◆ Task directions:
Everything from the first line of the records to the line containing "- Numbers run", inclusive, is to be extracted exactly, and nothing more.

◆ Data for the task:

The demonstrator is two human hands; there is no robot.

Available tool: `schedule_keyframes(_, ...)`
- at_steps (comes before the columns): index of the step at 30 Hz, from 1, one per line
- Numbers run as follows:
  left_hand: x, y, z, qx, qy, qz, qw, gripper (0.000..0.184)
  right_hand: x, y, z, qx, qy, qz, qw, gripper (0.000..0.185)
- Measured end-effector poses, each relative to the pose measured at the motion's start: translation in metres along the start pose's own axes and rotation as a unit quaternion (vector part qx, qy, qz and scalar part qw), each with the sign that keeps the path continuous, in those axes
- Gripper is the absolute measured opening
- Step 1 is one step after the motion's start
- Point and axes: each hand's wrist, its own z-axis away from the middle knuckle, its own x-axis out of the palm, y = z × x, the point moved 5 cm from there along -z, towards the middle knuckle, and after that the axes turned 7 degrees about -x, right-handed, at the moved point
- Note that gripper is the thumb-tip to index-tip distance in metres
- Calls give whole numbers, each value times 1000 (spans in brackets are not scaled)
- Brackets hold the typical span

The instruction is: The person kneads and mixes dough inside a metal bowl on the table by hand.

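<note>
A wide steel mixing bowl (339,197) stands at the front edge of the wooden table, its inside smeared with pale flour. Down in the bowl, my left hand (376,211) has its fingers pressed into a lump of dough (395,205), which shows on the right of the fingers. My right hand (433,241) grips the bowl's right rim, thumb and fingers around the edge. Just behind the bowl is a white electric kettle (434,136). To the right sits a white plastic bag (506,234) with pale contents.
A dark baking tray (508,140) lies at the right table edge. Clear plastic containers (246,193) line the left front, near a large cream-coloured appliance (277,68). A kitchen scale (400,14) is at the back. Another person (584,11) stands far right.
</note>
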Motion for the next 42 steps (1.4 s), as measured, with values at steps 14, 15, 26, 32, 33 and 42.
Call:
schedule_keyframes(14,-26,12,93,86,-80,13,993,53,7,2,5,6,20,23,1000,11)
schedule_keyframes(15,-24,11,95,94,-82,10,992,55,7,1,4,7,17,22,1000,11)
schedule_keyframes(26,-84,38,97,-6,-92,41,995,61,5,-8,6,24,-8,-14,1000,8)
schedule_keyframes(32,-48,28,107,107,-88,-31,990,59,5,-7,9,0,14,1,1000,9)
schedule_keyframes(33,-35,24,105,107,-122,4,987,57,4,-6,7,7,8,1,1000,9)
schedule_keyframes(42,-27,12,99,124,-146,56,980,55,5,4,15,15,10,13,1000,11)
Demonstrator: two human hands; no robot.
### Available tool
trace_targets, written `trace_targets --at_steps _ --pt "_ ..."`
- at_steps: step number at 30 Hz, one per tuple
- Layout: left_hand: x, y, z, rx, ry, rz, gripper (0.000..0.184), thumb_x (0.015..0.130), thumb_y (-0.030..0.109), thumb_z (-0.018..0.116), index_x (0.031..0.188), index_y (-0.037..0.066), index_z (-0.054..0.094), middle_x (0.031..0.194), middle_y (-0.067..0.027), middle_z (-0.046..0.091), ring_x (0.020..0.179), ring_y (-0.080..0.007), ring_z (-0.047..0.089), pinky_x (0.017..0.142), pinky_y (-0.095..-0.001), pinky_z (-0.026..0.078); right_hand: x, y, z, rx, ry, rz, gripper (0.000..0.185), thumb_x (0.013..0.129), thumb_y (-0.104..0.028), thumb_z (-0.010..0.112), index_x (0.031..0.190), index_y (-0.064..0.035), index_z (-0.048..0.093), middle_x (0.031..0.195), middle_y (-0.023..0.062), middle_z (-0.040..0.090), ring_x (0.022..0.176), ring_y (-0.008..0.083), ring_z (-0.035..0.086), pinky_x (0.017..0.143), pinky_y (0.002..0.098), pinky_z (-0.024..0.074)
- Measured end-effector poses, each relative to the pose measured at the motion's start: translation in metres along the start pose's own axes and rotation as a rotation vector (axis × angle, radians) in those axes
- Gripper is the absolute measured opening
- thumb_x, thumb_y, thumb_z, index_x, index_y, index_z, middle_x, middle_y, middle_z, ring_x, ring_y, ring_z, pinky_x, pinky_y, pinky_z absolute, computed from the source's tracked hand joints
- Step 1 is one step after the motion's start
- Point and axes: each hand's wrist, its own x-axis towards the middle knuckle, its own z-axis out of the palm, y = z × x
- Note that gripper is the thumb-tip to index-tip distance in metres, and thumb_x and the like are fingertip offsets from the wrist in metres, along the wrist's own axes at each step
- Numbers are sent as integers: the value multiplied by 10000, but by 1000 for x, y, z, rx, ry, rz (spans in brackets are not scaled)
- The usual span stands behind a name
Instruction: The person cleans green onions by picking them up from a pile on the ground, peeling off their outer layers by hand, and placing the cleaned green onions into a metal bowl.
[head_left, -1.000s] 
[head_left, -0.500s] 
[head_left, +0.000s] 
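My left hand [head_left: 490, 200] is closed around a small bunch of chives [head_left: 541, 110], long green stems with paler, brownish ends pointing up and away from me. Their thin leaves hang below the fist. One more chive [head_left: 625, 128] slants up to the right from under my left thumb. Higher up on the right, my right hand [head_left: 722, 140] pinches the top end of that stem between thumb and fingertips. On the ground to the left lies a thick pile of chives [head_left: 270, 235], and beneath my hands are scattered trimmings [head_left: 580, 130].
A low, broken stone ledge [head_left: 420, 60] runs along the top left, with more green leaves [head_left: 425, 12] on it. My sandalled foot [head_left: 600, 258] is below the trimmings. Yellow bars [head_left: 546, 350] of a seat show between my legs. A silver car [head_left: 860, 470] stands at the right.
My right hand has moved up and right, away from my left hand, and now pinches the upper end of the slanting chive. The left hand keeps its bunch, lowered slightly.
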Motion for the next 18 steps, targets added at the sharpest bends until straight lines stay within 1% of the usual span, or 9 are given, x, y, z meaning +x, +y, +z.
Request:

◆ Solved exercise:
The demonstrator is two human hands; there is no robot.

Available tool: `schedule_keyframes(_, ...)`
- at_steps (comes before the columns): index of the step at 30 Hz, from 1, one per line
- Numbers run as follows:

The given output is complete.